### What the task asks
After finding the line with "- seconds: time" in the entries below, retype exactly each line from there through the line with "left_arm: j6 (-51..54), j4", including that final line.
#####
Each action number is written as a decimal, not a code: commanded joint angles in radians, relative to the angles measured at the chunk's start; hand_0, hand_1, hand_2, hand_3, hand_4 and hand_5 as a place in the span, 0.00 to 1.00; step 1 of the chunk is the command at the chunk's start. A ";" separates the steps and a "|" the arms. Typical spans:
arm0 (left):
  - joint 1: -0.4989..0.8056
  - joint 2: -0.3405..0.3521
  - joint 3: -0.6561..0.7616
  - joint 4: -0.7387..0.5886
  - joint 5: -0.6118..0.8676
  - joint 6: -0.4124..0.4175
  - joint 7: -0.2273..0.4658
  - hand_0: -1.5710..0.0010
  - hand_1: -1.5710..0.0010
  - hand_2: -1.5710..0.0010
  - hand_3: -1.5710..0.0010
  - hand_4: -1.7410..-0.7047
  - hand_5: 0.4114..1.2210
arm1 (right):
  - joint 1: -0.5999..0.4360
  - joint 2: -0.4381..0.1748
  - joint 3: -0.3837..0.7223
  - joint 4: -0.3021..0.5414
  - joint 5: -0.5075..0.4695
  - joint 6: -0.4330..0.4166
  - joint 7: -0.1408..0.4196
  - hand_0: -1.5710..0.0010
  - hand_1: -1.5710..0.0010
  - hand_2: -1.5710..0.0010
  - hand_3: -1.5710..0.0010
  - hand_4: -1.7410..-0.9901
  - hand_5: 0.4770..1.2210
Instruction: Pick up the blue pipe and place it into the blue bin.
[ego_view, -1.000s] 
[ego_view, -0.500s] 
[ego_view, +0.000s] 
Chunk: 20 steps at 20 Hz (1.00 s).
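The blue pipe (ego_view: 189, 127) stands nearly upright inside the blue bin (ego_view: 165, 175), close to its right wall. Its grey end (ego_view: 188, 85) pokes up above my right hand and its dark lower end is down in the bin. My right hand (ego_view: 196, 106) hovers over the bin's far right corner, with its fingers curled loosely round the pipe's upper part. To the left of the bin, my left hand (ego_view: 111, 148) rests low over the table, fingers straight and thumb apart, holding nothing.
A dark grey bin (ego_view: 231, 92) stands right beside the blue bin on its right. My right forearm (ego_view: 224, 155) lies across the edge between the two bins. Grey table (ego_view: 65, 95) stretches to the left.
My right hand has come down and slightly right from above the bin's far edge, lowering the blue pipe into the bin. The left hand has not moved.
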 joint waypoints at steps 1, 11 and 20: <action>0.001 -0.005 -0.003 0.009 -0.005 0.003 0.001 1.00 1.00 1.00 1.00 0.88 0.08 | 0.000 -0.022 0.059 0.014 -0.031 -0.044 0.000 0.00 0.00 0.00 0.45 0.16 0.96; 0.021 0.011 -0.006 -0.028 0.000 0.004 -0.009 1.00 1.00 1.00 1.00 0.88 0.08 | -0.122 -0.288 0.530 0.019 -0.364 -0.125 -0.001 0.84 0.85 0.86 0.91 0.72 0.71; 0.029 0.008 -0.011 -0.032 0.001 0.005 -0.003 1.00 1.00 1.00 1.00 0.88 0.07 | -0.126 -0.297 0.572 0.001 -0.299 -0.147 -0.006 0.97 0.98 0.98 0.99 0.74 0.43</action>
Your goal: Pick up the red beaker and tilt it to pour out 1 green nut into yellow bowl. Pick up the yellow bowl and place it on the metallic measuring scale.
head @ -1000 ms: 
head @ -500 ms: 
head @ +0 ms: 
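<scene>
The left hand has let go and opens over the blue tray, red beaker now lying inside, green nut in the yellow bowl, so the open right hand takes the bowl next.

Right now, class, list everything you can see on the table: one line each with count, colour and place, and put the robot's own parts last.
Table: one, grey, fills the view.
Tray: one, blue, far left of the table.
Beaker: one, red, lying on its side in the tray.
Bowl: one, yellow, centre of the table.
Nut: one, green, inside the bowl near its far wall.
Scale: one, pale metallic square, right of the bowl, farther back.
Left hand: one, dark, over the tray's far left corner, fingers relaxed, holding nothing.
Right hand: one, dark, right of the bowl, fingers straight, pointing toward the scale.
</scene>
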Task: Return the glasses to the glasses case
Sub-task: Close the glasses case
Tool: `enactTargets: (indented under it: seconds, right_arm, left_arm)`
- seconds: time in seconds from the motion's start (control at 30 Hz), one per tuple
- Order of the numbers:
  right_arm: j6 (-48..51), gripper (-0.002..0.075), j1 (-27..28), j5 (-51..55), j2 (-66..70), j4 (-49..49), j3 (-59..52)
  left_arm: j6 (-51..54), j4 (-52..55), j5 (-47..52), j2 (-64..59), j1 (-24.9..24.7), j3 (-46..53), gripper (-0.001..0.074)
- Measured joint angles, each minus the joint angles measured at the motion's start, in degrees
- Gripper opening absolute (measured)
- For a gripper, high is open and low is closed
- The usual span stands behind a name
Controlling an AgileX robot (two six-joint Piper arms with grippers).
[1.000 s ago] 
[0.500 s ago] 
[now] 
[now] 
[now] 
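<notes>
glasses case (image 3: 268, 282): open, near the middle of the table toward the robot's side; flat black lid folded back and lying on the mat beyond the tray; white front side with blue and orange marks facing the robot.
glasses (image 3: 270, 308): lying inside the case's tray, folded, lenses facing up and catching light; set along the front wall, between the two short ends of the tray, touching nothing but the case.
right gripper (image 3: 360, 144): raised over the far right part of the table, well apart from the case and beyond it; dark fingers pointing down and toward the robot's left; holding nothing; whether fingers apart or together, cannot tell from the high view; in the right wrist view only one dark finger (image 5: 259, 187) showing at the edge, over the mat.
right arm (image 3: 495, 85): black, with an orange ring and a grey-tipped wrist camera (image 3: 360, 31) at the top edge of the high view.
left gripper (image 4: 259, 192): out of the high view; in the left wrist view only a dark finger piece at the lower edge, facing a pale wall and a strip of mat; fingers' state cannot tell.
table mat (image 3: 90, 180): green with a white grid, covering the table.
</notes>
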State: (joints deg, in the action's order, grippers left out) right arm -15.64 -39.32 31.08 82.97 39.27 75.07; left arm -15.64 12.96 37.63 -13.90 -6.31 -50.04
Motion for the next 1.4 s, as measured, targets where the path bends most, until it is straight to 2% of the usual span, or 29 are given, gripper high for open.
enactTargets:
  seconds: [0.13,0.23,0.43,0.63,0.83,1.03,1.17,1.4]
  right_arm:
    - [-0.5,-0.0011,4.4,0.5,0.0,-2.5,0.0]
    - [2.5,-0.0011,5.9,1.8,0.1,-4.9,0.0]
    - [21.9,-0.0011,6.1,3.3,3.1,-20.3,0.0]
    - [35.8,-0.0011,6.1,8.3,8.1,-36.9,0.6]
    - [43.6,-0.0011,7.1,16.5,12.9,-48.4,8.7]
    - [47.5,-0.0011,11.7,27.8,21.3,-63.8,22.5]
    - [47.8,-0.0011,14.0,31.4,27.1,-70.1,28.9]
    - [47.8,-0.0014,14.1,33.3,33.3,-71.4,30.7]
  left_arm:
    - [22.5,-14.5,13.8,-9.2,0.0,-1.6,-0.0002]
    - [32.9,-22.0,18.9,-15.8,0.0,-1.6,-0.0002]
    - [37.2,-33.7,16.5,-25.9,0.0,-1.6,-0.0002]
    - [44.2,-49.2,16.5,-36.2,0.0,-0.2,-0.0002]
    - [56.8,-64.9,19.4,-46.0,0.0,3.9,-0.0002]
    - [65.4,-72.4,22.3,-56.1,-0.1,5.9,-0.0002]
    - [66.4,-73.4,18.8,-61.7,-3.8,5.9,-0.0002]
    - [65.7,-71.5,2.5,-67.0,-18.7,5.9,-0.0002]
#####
### Written solution
- seconds: time in seconds from the motion's start (control at 30 Hz), one per tuple
- Order of the numbers:
  right_arm: j6 (-48..51), gripper (-0.002..0.075), j1 (-27..28), j5 (-51..55), j2 (-66..70), j4 (-49..49), j3 (-59..52)
  left_arm: j6 (-51..54), j4 (-52..55), j5 (-47..52), j2 (-64..59), j1 (-24.9..24.7), j3 (-46..53), gripper (-0.001..0.074)

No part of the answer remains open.